In der Ausstellung „Neue Kunstschätze im Schlesischen Museum“. Links: Unbekannter Künstler, Herzog Carl Christian Erdmann von Württemberg-Oels (1716-1792), nach 1753, Öl/Leinwand (Unbekannter Künstler), rechts: Johann Georg Ziesenis d. J., Herzogin Marie Sophie Wilhelmine von Württemberg-Oels (1721-1793), um 1752, Öl/Leinwand.

Der Herzog ist mit Harnisch, Helm und Feldherrnstab als erfolgreicher Kriegsherr dargestellt. Den gut sichtbaren Elefantenorden erhielt er für seine Dienste am dänischen Hof. Seit 1747 war er in Schlesien Generalleutnant der Kavallerie unter Friedrichs II. der Herzogshut belegt zugleich seine Machtstellung als schlesischer Standesherr. Die von ihm 1752 bis 1757 errichtete barocke Schlossanlage Carlsruhe ist im Hintergrund zu sehen.

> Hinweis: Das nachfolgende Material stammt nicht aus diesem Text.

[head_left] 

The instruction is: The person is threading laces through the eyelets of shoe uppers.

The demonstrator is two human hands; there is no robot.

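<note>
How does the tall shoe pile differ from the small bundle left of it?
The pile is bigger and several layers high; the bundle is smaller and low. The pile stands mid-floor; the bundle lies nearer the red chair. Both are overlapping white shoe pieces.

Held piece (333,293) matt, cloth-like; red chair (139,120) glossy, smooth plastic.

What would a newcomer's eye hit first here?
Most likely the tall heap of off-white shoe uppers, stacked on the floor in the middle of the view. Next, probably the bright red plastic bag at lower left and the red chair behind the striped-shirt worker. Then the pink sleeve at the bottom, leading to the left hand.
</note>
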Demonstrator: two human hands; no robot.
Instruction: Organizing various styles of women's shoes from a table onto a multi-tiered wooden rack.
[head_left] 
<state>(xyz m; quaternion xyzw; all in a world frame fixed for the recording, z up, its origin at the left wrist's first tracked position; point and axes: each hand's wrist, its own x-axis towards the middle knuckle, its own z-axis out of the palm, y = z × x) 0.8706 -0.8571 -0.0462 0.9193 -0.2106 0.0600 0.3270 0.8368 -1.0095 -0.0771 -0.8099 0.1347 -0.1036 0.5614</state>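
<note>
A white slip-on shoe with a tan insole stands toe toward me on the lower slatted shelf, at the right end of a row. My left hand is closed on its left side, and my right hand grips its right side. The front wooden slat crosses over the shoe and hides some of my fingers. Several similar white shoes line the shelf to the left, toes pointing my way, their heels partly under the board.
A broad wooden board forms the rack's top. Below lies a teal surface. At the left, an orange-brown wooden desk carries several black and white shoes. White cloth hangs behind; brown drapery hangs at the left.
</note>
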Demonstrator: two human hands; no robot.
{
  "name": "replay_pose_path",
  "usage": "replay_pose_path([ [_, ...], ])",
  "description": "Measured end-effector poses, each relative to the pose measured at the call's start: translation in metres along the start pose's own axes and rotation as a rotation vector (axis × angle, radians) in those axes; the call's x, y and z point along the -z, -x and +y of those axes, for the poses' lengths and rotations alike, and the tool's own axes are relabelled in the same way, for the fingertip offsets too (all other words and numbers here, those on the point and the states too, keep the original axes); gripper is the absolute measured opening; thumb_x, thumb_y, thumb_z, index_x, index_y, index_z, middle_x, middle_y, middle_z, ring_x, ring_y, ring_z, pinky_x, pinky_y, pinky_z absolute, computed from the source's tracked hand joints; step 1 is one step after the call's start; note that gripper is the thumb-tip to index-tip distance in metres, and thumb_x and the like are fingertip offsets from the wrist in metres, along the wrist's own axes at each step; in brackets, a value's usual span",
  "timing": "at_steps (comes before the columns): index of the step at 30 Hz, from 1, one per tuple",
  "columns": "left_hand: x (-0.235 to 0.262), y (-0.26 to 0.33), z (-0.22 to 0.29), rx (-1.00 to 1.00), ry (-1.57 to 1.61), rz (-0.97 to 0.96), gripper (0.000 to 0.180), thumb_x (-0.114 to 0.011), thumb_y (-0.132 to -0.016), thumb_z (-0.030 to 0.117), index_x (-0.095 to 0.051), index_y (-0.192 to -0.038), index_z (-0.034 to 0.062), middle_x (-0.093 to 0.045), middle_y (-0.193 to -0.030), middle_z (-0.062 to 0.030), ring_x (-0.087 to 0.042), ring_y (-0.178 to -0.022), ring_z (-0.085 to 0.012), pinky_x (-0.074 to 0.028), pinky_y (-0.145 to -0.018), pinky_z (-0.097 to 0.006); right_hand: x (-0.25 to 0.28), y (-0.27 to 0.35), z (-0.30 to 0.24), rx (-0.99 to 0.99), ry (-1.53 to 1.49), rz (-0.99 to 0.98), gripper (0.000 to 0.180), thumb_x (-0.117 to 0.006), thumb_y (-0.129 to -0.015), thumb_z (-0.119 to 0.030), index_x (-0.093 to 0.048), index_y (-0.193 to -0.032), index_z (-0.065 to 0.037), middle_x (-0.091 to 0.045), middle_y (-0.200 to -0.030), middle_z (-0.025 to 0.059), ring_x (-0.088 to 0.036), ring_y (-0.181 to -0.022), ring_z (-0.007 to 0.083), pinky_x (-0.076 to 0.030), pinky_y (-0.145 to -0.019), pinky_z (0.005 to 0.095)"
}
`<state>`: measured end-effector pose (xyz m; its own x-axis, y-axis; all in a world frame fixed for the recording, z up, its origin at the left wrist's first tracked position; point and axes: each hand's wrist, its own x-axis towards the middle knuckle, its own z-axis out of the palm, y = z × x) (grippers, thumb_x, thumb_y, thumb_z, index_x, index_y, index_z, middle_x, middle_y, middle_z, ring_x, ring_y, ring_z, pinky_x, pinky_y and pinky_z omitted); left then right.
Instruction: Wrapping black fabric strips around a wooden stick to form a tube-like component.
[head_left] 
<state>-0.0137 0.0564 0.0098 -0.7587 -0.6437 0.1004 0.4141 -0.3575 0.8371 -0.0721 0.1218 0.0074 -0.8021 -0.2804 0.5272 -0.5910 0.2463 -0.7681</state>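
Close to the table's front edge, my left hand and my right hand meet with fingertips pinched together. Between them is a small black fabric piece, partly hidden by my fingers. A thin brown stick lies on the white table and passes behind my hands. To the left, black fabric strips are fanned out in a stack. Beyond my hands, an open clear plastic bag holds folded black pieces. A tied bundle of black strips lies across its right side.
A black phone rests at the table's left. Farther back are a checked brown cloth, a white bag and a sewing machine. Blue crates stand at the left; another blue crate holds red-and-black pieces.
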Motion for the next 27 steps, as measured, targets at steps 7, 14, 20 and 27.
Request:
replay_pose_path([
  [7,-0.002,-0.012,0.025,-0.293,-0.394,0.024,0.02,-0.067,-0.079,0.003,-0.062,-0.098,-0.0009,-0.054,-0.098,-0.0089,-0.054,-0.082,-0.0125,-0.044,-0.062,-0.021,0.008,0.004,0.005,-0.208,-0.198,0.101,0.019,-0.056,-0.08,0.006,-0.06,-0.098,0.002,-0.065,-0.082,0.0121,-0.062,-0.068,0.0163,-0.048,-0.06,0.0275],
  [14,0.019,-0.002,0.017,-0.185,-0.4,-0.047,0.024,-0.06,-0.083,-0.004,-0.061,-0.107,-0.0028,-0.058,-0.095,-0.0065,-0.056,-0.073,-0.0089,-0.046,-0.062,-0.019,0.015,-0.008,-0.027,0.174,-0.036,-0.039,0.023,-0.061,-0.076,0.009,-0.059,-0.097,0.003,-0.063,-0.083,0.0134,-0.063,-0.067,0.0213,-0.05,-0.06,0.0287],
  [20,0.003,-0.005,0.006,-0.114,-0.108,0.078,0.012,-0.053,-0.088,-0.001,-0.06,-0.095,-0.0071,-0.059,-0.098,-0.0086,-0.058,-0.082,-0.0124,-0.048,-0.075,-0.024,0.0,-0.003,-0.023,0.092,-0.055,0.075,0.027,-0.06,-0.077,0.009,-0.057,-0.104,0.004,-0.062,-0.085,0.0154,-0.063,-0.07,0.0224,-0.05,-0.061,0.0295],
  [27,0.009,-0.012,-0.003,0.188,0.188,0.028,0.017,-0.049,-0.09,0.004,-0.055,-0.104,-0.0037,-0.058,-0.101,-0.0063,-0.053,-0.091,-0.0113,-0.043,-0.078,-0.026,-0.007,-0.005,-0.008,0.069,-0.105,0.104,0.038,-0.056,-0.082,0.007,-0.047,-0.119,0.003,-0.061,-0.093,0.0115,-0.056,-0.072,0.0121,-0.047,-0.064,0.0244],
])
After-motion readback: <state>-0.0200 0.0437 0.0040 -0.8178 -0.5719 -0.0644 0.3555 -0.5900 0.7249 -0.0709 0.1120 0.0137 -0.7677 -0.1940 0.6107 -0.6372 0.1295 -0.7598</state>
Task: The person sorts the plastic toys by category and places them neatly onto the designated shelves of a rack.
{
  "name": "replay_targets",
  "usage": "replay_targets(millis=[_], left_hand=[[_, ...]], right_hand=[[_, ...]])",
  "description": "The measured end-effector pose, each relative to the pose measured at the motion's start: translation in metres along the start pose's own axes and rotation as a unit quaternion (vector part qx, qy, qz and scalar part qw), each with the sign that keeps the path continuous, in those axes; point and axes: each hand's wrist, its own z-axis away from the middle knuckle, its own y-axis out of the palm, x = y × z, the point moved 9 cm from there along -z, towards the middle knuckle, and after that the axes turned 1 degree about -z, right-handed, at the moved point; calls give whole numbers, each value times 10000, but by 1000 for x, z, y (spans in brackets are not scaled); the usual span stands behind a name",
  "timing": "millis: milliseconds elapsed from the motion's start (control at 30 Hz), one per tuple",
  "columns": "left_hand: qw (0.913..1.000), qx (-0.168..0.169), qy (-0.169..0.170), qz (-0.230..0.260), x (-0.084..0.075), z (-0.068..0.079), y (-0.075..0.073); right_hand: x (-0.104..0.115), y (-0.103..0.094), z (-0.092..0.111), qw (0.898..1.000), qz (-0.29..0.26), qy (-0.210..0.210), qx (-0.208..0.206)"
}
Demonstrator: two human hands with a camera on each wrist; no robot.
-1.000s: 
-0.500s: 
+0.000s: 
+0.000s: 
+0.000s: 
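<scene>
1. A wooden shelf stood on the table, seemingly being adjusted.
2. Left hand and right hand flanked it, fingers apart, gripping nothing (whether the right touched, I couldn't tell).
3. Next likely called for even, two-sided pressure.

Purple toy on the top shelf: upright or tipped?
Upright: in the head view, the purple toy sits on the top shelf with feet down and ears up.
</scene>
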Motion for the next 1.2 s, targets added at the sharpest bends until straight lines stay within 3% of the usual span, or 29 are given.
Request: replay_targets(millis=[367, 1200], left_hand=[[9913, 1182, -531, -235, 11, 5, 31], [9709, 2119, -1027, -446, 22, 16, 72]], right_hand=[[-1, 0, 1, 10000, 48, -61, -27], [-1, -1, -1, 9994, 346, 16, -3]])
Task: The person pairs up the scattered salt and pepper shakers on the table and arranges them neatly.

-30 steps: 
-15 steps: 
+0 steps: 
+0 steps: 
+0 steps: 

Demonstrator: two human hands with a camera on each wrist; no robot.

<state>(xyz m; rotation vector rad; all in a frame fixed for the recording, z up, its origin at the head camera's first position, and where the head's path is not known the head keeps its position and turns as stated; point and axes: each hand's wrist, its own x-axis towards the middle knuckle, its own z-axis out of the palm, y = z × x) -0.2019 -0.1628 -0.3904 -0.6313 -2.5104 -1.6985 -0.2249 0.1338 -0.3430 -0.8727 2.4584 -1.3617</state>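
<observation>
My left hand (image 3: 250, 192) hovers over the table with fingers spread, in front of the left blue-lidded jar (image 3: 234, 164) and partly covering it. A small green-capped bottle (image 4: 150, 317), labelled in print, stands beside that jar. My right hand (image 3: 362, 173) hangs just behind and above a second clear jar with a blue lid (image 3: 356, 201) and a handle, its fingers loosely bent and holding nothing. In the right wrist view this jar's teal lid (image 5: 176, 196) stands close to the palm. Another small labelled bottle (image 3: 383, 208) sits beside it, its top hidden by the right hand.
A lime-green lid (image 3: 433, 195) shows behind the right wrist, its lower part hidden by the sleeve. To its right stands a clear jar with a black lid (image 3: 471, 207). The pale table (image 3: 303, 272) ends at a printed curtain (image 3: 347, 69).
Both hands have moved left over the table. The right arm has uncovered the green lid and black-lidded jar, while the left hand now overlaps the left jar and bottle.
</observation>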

Nicht weniger selbstbewusst präsentiert sich die Herzogin in prunkvoller, modischer Kleidung. Sie hatte als Tochter eines hessischen Grafen durch ihre Heirat 1741 bedeutend an Prestige gewonnen. Ihr Porträt ist das Leitmotiv der aktuellen Sonderausstellung „Neue Kunstschätze im Schlesischen Museum“.

Ein großer Teil der Schlossausstattung gelang in derselben Auktion auch ans Museum des Oppelner Schlesiens (Muzeum Śląska Opolskiego) und wird dort als „Schatz der Familie von Württemberg“ in einer Sonderausstellung präsentiert.